Uncertainty surrounds the make-up of the next federal government, but the Greens grab the balance of power in the Senate

By Brad Gardner | August 23, 2010

Uncertainty surrounds the make-up of the next federal government, but the Greens have grabbed the balance of power in the Senate.

As well as securing one seat in the House of Representatives for the first time in its history, the party is tipped to secure nine Senate spots.

The extra senators – up from five in the current Senate – means the Greens will have the deciding vote on legislation from July 1 next year.

"We have achieved balance of power in the Senate and will use that power responsibly for good and progressive outcomes for the people of Australia," Greens deputy leader Christine Milne says.

"Regardless of which party forms government, we will work with them using the huge experience we have with balance of power politics."

The seat of Melbourne won by Adam Bandt means the Greens will now be able to introduce bills in the House of Representatives.

The Greens released their transport policy before election, which included a comprehensive safety assessment of all roads rather than the current system which focuses on major highways.

It wants all regional roads to achieve a four-star safety rating by 2020 and for major highways to be designed to achieve five stars. The party also supports greater investment in rail.

"While investing in rail may at first seem contrary to the interests of the trucking association, we note projections estimate that the amount of freight carried on the roads will probably double within about 20 years," the party says.
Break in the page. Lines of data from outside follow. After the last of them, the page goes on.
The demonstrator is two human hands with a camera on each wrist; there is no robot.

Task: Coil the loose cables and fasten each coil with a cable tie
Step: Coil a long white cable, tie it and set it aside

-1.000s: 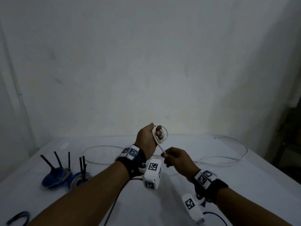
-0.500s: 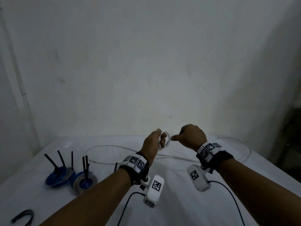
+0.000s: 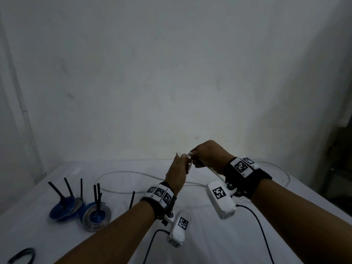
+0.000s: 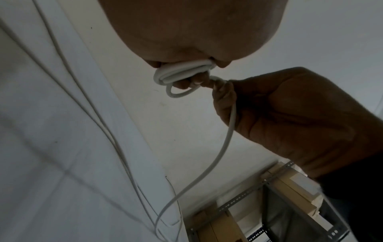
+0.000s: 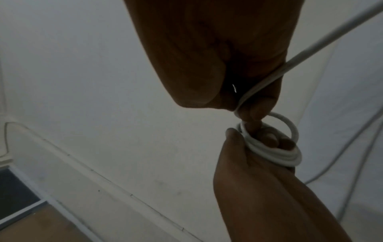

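Overhead, both hands meet above the table [image 3: 190, 235]. Closer, the left hand [image 4: 192, 31] wears the white cable [image 4: 225, 135] coil on its fingers as a former; the right hand [image 5: 215, 54] pinches the strand, guiding another wrap.

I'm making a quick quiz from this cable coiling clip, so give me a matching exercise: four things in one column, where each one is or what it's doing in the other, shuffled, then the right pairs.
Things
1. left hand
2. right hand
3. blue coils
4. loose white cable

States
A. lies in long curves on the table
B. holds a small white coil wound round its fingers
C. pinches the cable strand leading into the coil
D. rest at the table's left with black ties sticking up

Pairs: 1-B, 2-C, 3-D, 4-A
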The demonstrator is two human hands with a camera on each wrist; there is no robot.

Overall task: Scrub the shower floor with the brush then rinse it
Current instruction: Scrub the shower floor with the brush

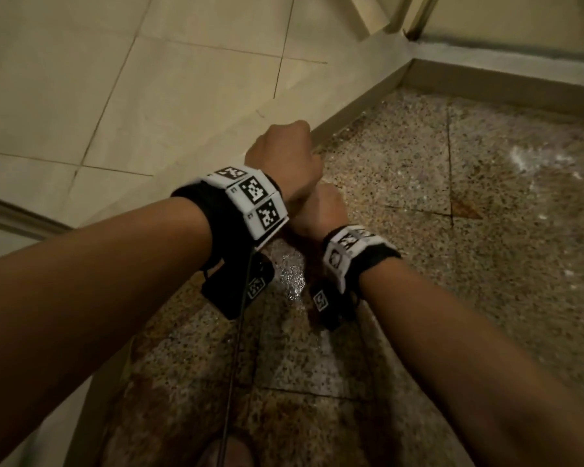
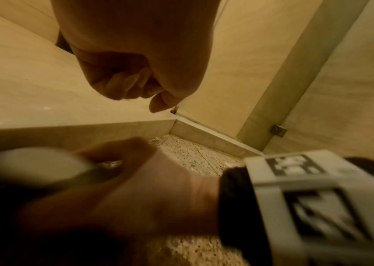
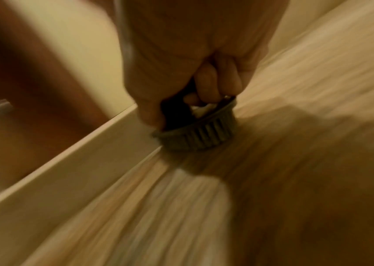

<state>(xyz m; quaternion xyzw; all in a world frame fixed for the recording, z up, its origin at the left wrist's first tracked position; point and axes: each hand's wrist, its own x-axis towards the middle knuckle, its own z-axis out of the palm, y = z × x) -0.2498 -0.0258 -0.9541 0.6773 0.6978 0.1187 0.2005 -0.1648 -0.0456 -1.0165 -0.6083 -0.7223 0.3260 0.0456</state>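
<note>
scrub brush (image 3: 195, 129) bristles-down on speckled shower floor (image 1: 402, 170), hard against its left edge by the low curb (image 1: 358, 106). right hand (image 3: 181, 59) clenched round brush handle; left hand (image 2: 136, 54) fisted, empty. step: scrubbing, floor wet. next, probably: work strokes outward to the dry-looking right side, then rinse.

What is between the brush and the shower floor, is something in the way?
Nothing visible is. The right hand grips the brush by its dark handle, and the bristles point down at the speckled shower floor beside the low curb. The wrist picture is blurred, so whether the bristles touch cannot be told. The left hand is fisted above, not underneath.
</note>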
"Even if some freight is shifted onto rail the trucking industry will still experience strong growth."

Lee Rhiannon, who is expected to secure a seat in the Senate, wants road funding diverted to rail.

She has suggested B-double registration fees should be $23,000 on the basis the trucking industry is not paying enough to cover the cost it imposes on the road network.

Rhiannon also opposes an upgrade to Sydney’s M5 motorway and linking the F3 to the M2.

Labor and the Coalition failed to gain a majority of the seats in the House of Representatives, meaning they will need to negotiate with independents and Bandt to form the 76 seats required to govern.

The ABC predicts both parties will win 73 seats each. The remaining four will be split between three independents and Bandt.